What is expected »
The lines to repeat are those below from the one containing "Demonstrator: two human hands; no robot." down to the one containing "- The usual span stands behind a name", both included; reproduce them exactly and nothing else.

Data section »

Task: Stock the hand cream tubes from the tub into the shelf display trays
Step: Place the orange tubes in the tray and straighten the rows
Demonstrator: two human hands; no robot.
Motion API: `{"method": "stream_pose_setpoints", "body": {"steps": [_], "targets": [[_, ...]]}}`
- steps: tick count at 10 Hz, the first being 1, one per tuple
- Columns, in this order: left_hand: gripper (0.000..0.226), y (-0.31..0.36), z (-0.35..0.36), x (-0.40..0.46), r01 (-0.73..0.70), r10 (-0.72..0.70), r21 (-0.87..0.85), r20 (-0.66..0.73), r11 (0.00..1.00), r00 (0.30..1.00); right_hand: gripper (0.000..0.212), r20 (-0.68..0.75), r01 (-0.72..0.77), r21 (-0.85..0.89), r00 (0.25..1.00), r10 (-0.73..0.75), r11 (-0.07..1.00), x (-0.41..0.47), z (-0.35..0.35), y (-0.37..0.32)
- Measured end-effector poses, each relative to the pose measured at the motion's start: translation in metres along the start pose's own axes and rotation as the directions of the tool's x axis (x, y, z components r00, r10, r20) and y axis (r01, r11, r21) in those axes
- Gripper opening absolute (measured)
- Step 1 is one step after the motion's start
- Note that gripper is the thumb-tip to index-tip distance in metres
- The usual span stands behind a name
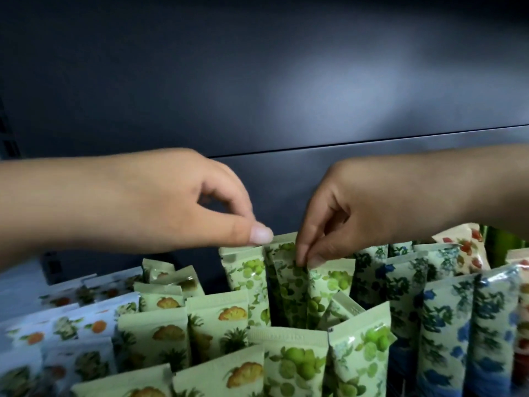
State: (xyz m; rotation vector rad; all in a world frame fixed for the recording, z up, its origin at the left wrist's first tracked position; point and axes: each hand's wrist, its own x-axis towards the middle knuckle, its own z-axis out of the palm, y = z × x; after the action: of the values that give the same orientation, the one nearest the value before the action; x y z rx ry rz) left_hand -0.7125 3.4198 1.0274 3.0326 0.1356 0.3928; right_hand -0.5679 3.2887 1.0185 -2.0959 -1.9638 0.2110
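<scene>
Pale green hand cream tubes (246, 270) stand upright in rows, crimped ends up, filling the lower half of the view. Those in the middle carry a green fruit print, the ones to their left an orange-yellow fruit print (169, 333), the far-left ones are white with orange fruit (94, 325), and to the right stand tubes with a blue flower print (440, 319); a few with red fruit (469, 253) lean at the far right. Any tray under them is hidden by the tubes themselves.

Coming in from the left, the left hand (177, 202) has its thumb and forefinger brought together at the top edge of a green-fruit tube in the back of the middle row, the other fingers curled behind; the thumb tip lies on the crimp, so it appears to pinch that tube.

From the right, the right hand (343, 213) reaches down and pinches the crimped top of the neighbouring green-fruit tube (292, 279) between thumb and forefinger, just beside the left hand's tube. The two hands are near each other but apart.

Behind the tubes rises a dark grey shelf back panel (257, 81), with a seam running across it above the hands
</scene>
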Motion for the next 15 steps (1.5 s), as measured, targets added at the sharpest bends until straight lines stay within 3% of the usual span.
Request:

Solution »
Demonstrator: two human hands; no robot.
Motion API: `{"method": "stream_pose_setpoints", "body": {"steps": [_], "targets": [[_, ...]]}}`
- steps: tick count at 10 Hz, the first being 1, one per tuple
- Columns, in this order: left_hand: gripper (0.000..0.226), y (-0.31..0.36), z (-0.35..0.36), x (-0.40..0.46), r01 (-0.73..0.70), r10 (-0.72..0.70), r21 (-0.87..0.85), r20 (-0.66..0.73), r11 (0.00..1.00), r00 (0.30..1.00); right_hand: gripper (0.000..0.212), r20 (-0.68..0.75), r01 (-0.72..0.77), r21 (-0.85..0.89), r00 (0.25..1.00), r10 (-0.73..0.75), r11 (-0.07..1.00), x (-0.41..0.47), z (-0.35..0.35), y (-0.37..0.32)
- Measured end-effector poses, each relative to the pose measured at the motion's start: translation in metres along the start pose's own axes and rotation as the directions of the tool's x axis (x, y, z components r00, r10, r20) and y axis (r01, r11, r21) in those axes
- Gripper opening absolute (measured)
- Step 1 is one step after the motion's start
- Note that gripper is the thumb-tip to index-tip distance in metres
- The usual span stands behind a name

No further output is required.